Farmasi Masih Bergantung pada Impor

jabartoday.com/net
jabartoday.com/net
JABARTODAY.COM – BANDUNG — Ternyata, hingga kini, masih banyak sektor industri di tanah air yang memiliki kebergantungan impor cukup tinggi. Satu di antaranya, adalah inudustri farmasi.

Itu terjadi karena sejauh ini, pemenuhan kebutuhan bahan baku produk obat-obatan masih impor. “Benar. Impor bahan baku produk obat-obatan mayoritas impor. Sampai kini, 70 persen bahan baku produk obat-obatan masih impor. Kondisi itu menyebabkan harga obat-obatan menjadi mahal,” tandas Maharani, Peneliti Senior Bio Farma yang juga Ketua Forum Riset Life Science Nasional (FRLN) pada penyelenggaraan FRLN di Jalan Taman Cempaka, Selasa (23/8).

Kondisi ini sungguh ironis mengingat sebenarnya, Indonesia memiliki bahan baku obat-obatan yang berlimpah. Masih tingginya impor, lanjutnya, bukan tanpa sebab. Menurutnya, salah satu kendala memanfaatkan kandungan lokal adalah regulasi. Hal pun menjadi memicu serapan riset lokal yang masih rendah.

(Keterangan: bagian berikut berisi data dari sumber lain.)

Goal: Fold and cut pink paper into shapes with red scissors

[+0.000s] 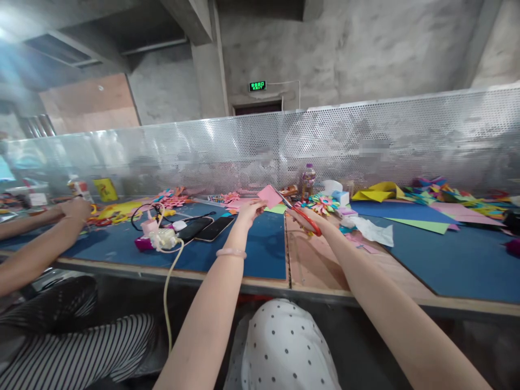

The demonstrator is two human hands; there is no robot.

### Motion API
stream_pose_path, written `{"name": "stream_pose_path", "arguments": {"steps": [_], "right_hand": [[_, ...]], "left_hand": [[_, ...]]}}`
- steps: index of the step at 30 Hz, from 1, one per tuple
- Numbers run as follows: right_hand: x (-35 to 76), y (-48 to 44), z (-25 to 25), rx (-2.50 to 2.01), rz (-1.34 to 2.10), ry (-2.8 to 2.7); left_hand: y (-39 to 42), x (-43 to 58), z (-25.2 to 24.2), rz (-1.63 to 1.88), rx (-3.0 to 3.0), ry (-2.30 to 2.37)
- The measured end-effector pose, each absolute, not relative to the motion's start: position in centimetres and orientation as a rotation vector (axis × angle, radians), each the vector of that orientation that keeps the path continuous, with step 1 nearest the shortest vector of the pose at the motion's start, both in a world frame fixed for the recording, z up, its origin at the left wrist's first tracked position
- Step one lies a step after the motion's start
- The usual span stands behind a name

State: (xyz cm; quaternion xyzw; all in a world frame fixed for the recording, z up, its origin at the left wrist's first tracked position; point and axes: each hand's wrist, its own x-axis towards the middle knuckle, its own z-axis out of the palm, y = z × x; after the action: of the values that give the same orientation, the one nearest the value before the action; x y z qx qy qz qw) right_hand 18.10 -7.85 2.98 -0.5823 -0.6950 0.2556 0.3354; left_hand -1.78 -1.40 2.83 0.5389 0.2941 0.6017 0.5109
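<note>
My left hand [252, 210] pinches a small piece of pink paper [268, 195] by its lower left side, raised above the table. In my right hand [307, 218] is a pair of scissors with orange-red handles [316, 227]. Its blades point up and left and meet the right edge of the pink paper. How far the blades are apart cannot be made out. Behind the hands lie pink and light green sheets [279, 208]. A multicoloured paper flower [323, 203] rests just beyond my right hand.
Left of my arm are two phones [214, 228] and a charger with a cable [162, 238]. A bottle [309, 180] stands before the perforated metal screen [227, 146]. Coloured sheets [406, 212] and white tissue [371, 230] lie right. A co-worker's hands [77, 210] work at far left.
</note>
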Motion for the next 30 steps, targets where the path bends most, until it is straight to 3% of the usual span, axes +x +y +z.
{"name": "stream_pose_path", "arguments": {"steps": [30], "right_hand": [[18.83, -7.64, 2.9, -1.505, 0.5, -1.927]], "left_hand": [[-0.92, -1.98, 2.36, 1.409, 1.238, 0.741]]}}
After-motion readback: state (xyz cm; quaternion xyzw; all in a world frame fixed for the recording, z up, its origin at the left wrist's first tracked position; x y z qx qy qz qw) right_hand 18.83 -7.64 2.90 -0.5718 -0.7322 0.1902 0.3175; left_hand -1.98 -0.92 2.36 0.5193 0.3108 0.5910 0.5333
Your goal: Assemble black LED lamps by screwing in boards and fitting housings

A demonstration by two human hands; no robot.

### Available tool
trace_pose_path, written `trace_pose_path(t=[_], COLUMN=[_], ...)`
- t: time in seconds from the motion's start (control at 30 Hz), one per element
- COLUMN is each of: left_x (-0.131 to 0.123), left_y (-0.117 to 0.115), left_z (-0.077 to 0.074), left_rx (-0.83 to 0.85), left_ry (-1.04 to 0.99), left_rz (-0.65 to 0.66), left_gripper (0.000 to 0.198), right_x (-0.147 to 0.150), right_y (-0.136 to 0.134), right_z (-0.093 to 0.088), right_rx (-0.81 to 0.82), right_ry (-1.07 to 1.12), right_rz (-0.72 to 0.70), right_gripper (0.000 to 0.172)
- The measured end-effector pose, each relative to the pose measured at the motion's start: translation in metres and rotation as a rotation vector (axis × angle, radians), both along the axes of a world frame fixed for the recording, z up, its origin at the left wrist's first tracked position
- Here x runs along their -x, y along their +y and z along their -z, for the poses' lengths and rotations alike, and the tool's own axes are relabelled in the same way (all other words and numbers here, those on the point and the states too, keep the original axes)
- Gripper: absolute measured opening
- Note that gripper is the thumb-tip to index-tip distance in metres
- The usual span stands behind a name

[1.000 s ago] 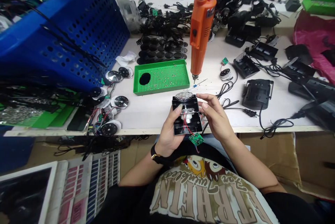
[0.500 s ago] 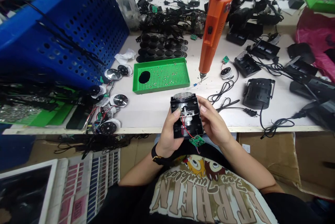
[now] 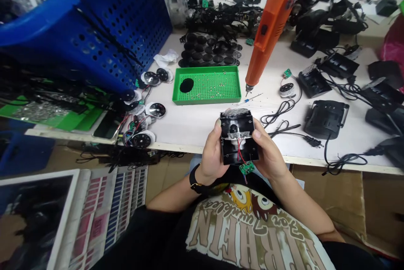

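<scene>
Between my two hands I hold an open black plastic housing (image 3: 229, 150) above the table's front edge. A clear round lens (image 3: 235, 112) sits at its far end. Red wires run from its middle to a green circuit board (image 3: 246, 168) hanging off the near side. My left hand (image 3: 212, 156) grips the left wall, thumb at the upper edge. On the right wall my right hand (image 3: 269, 152) is closed, thumb on the rim. The fingers underneath are hidden. Beyond the housing, an orange electric screwdriver (image 3: 268, 30) hangs bit-down, touched by neither hand.
A green tray (image 3: 206, 101) with small screws lies past the housing. At the left stands a blue perforated basket (image 3: 126, 30) near several wired disc modules (image 3: 156, 110). On the right are black cables (image 3: 277, 110) and a closed black lamp housing (image 3: 326, 118).
My left thumb has moved from inside the housing to its left edge. The view has shifted, so the table's things sit differently in the picture. Both hands still hold the housing.
</scene>
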State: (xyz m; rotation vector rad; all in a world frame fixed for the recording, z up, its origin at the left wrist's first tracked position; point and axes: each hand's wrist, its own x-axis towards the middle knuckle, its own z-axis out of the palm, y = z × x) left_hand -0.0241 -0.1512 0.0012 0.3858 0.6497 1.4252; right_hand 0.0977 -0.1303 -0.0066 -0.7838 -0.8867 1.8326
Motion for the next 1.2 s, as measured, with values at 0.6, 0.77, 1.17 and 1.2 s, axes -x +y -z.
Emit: trace_pose_path(t=[0.6,0.77,1.17,1.2], left_x=[0.01,0.011,0.011,0.011], left_y=[-0.02,-0.023,-0.02,-0.019], left_z=[0.014,0.017,0.026,0.026], left_rx=[-0.03,-0.044,0.027,0.033], left_ry=[0.262,0.322,0.239,0.208], left_rz=[0.051,0.084,0.064,0.068], left_gripper=[0.082,0.082,0.078,0.08], right_x=[0.001,-0.001,0.001,0.001], right_y=[-0.017,-0.022,-0.019,-0.018], right_z=[0.004,0.009,0.013,0.013], right_rx=[-0.029,-0.018,0.018,0.005], right_ry=[-0.16,-0.149,-0.202,-0.19], right_rz=[0.04,0.068,0.032,0.027], right_gripper=[0.048,0.047,0.051,0.051])
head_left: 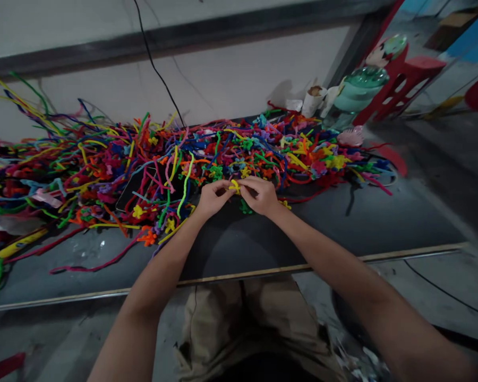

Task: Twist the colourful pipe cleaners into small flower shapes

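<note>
The fingers (pixel 224 184) of both hands are drawn together at the tips, thumb against forefinger with hardly any gap, and between them sits a small bright-yellow bent piece of fuzzy stem (pixel 235 186). The left hand (pixel 212 199) has it from one side and the right hand (pixel 266 198) from the other, at the front fringe of a long tangled heap of many-coloured fuzzy stems (pixel 119 143), above a flat dark-grey tabletop (pixel 263 239). From where I stand, the fingertips hide much of the yellow piece, so I can't make out its exact shape. With so little of it to hold, I'd worry about a pinch slipping, or a hard squeeze kinking it out of shape. If it dropped backward, it could be lost among so many bright colours. A small dark-green fuzzy piece (pixel 246 207) lies just below the right hand and could be knocked by a careless wrist. The long lime-coloured fuzzy strand (pixel 186 183) beside the left hand looks loose enough to snag on a finger and drag its neighbours along.
</note>
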The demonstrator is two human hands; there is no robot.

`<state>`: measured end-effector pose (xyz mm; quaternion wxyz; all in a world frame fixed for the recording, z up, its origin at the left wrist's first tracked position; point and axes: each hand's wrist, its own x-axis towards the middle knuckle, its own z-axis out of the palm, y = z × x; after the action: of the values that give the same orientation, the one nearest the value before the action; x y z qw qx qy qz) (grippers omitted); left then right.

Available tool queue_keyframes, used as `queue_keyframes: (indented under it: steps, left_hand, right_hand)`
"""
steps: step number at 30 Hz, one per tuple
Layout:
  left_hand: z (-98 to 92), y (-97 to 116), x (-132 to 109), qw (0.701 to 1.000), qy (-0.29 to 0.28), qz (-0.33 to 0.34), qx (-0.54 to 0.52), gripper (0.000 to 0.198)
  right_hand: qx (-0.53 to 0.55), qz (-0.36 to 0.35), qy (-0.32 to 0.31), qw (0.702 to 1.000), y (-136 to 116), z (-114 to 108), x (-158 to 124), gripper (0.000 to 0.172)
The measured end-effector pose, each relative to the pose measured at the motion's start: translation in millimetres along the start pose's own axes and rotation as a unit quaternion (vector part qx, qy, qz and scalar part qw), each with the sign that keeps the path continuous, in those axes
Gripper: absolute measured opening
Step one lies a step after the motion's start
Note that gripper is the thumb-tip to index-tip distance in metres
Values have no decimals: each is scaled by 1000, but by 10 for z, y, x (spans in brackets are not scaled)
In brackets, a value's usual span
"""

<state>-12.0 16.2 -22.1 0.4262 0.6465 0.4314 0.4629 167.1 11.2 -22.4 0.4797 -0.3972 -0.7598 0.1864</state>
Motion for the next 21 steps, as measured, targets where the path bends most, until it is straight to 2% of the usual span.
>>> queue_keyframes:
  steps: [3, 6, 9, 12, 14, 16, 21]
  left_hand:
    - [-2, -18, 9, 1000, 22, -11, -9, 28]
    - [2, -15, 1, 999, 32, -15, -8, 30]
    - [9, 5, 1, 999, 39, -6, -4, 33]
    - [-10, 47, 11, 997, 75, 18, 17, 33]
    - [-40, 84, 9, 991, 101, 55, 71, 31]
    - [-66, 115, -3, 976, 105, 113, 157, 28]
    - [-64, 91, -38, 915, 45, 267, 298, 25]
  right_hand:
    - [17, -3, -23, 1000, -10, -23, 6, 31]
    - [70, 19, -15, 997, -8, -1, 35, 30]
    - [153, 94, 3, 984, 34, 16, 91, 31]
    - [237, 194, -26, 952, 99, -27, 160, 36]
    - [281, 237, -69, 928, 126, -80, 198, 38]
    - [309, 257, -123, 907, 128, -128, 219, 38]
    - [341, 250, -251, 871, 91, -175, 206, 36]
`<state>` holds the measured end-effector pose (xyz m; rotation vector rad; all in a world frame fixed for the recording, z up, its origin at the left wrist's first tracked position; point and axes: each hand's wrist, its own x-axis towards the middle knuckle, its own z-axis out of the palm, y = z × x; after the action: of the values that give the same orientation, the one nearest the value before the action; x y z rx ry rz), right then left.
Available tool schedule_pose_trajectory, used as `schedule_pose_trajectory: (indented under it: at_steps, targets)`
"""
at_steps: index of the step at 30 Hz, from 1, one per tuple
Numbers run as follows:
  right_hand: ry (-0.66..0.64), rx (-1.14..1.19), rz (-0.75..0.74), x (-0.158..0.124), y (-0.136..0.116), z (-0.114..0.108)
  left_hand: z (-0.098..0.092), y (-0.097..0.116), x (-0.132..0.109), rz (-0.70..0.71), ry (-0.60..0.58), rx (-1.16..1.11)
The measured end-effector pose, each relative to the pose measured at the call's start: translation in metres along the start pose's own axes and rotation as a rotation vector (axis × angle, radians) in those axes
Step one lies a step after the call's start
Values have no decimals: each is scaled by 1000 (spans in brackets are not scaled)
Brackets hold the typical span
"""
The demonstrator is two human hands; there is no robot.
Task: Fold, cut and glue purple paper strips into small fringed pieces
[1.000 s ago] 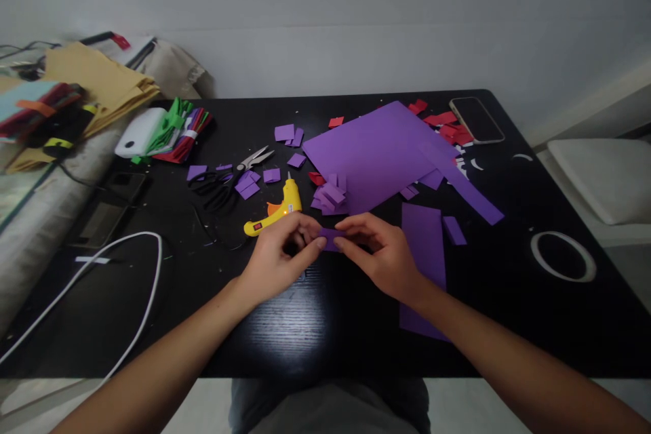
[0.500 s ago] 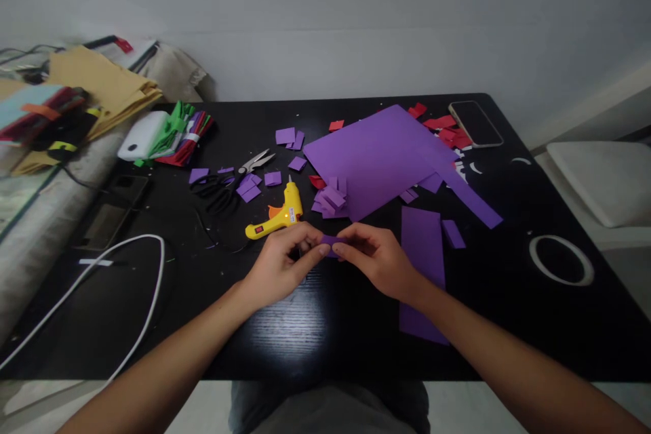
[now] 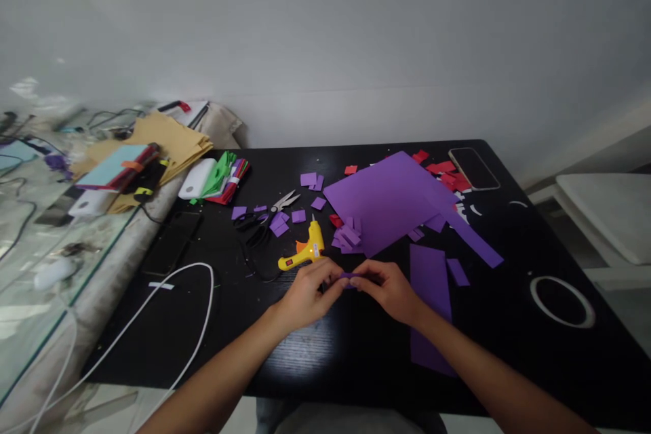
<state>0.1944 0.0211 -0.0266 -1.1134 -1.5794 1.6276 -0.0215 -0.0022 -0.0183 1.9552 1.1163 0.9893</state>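
While a small purple piece (image 3: 349, 276) is held over the near middle of the black table (image 3: 366, 366), both hands are closed about it in a narrow pinch. By the left hand (image 3: 310, 293) its left end is gripped between thumb and fingers; by the right hand (image 3: 390, 290) its right end is gripped likewise, the fingertips of both being set close together. Most of the piece is covered by the fingers, so its exact shape cannot be told.

Just beyond the left hand, a yellow glue gun (image 3: 316, 241) is laid on its side, nozzle pointed away. Farther left, black-handled scissors (image 3: 262, 220) are placed with blades parted, loose purple squares (image 3: 279, 224) being scattered around them. Beyond the held piece, a heap of purple pieces (image 3: 348, 236) is gathered at the near left side of a large purple sheet (image 3: 386, 196). Over that sheet's right part, a purple strip (image 3: 475, 241) is laid slantwise; red scraps (image 3: 450, 180) are strewn past it, beside a phone (image 3: 475, 168).

Right of the right hand, a purple rectangle (image 3: 430, 278) is laid flat, partly hidden by the right forearm (image 3: 472, 359); a white ring (image 3: 590, 315) is placed farther right. On the left side, a white cable (image 3: 211, 288) is looped.
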Motion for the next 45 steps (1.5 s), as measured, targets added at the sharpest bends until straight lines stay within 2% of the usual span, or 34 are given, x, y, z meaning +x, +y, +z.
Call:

Kendati demikian, ujar dia, pihaknya terus berupaya meningkatkan kandungan lokal. Hal ini, terangnya, mengacu pada keinginan kuat pemerintah, yaitu meningkatkan komponen dalam negeri.

Dia berpendapat, salah satu upaya pengoptimalan pemakaian kandungan lokal yaitu melakukan percepatan hilirisasi produk life science. Selain itu, imbuhnya juga memerlukan dukungan lain, seperti kebijakan dan regulasi pemerintah, termasuk pendanaan.

Sementara itu, dalam ITB CEO Summit on Innovation, Direktur Jenderal Penguatan Inovasi Kementerian Riset Teknologi dan Pendidikan Tinggi (Kemenristekdikti), Jumain Appe. mengakui bahwa hingga kini, tingkat pemanfaatan riset dalam negeri oleh dunia usaha masih minim. Dia mengamini bahwa regulasi masih menjadi kendala.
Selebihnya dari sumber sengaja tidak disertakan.